TV REVIEW: The Flash “Who is Harrison Wells?”
By Justin Carter
The big question about The Flash since its return in December was “how long can this keep going?” By which I mean, how long could the show put off Team Flash (+Iris and Eddie) learning that good ol’ Harrison Wells is the Reverse Flash? The show wasn’t exactly subtle about it when it first premiered, and they even made some progress by having Cisco be told by Wells himself that he’s a time-stranded Eobard Thawne, right before Cisco is murdered (and Barry runs back and time to reverse that). With Eddie now brought into the loop and Cisco’s memories from the previous timeline bleeding over, the only person left to be convinced (besides Iris, who seems just to sorta exist now) is Caitlin. Cisco and Joe head to Starling City to investigate the car crash from 15 years ago where Thawne basically sucked the life out of the real Wells, while Barry, Eddie and Caitlin have to deal with a shapeshifter named Hannibal Bates.

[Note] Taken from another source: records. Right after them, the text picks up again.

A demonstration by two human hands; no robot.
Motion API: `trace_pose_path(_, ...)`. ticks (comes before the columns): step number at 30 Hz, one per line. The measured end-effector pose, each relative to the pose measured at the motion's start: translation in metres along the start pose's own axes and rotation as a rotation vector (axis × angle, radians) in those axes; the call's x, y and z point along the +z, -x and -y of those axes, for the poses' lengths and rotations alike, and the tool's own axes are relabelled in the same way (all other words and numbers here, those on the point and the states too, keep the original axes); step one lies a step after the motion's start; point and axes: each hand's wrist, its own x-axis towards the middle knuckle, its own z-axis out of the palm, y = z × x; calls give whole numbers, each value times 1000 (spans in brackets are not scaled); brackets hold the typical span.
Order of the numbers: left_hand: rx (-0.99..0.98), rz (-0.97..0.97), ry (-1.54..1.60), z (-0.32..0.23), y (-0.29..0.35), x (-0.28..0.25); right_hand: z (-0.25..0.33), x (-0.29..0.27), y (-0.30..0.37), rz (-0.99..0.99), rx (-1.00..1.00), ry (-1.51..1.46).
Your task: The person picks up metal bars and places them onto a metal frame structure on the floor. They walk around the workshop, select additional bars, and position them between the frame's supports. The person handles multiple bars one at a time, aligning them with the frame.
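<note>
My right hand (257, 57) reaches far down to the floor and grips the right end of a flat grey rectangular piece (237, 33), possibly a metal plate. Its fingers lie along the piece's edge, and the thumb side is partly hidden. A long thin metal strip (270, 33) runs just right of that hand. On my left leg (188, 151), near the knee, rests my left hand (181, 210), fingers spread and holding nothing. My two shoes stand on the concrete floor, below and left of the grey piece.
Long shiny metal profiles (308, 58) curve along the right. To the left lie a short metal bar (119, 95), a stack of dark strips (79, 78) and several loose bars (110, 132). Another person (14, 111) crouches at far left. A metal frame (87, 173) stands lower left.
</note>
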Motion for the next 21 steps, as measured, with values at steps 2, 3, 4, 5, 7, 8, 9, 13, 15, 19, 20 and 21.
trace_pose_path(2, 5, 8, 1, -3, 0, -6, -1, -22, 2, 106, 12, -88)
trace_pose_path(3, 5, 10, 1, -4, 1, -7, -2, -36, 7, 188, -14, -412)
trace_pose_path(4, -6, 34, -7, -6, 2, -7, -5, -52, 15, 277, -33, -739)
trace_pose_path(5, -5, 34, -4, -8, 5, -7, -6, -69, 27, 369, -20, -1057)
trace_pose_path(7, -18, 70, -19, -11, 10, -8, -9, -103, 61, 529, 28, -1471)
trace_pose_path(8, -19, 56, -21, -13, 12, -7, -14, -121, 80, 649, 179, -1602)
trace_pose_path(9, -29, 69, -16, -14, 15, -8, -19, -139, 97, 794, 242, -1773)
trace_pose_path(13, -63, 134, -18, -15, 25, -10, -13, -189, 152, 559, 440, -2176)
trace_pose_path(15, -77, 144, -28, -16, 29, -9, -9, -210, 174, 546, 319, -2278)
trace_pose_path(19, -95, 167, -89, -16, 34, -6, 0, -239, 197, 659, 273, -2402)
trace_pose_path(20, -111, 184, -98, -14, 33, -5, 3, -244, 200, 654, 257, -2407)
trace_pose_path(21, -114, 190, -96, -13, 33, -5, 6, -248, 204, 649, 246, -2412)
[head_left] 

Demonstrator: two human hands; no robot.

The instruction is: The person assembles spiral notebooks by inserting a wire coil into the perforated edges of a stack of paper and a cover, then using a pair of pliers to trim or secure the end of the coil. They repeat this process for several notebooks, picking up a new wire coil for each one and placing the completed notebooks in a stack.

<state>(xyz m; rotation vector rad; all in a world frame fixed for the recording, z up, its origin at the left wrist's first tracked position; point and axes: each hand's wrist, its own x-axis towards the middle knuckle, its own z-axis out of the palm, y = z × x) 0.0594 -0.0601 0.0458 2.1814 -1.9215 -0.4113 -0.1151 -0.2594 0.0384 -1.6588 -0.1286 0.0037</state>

Characters crossing over into other shows is nothing new, and The Flash has done it now a total of about five times. As it turns out, pairing Joe and Cisco with Detective Lance and Laurel from Arrow is a great pairing for both parties. Joe and Lance have a natural bond through being fathers and cops, allowing Joe to give his fellow officer of the law some much needed advice on forgiving his daughter. Joe’s speech to Lance while Cisco looks for the real Wells’ corpse is heavy-handed, but Jesse Martin and Paul Blackthorne make it work, and this is probably needed for Lance in particular since the past few Arrow episodes have made him the Ahab to Oliver’s Moby Dick.
Cisco and Laurel, surprisingly, end up being a lot of fun. He’s just so damn giddy like a child once he learns that she’s the Canary, and she’s more than happy to just give him The Look (you’ll know what I mean when you see it). His ability with machines has him upgrade Sarah’s sonic devices and giving them a name (“The Canary Cry!”). In return, Laurel takes a photo with him in her Canary outfit. The reveal is so goofy and perfectly in line with Cisco’s character that it was hard not to laugh. It’s too bad neither Laurel or Cisco are going to be in that spinoff, because I’d like to see the two of them interact more.
Back in Central City, however, things are less fun. Bates, later nicknamed “Everyman” by Caitlin, starts out on the right foot by morphing into normal people and throwing everyone for a loop when he’s being hunted. Him turning into Eddie and shooting two cops would have been a nice little surprise if it wasn’t ruined in the sizzle reveal, along with the Barry-Caitlin kiss. What’s weird is that none of the three seem to think up a secret phrase or code word so they know they’re talking to the real deal and not Bates. As such, it was more eye-rolling than anything when Caitlin couldn’t tell that Barry was acting weird or that he just up and kissed her. The episode makes a big deal about Caitlin being doubtful that Wells is the Reverse-Flash, even going so far as to have her give a speech about how he helped her through the nine months of Barry being in a coma and Ronnie being “dead,” but after that, her doubt doesn’t come up until the very end when she’s presented with the real Wells’ corpse. The speech comes off more as a deleted scene than a futile reason to want Caitlin to be right.
Still, this is a fun episode. The Cisco/Laurel stuff is cute, Lance and Joe are interesting looks at the opposite ends of the “cop parent” spectrum, and the final fight with Bates shapeshifting between different forms is cool. And the post-credits reveal of Cisco, Barry, and Caitlin is very much welcome and puts everything in stage for the final four episodes to go all out with a Flash-Reverse Flash fight.
I’m not ashamed to admit that I kind of ship Cisco and Laurel now. They were that endearing to me.
“If you show anyone this, I’ll kill you.” “Heheheh…that’s a figure of expression, right?” “Nope.”
Barry travels to Coast City for pizza. I wonder if he ran into Green Lantern there.
Barry has recovered from plenty of injuries, but one blow to the back of the head and he’s out like a light. Suspension of disbelief can only go so far.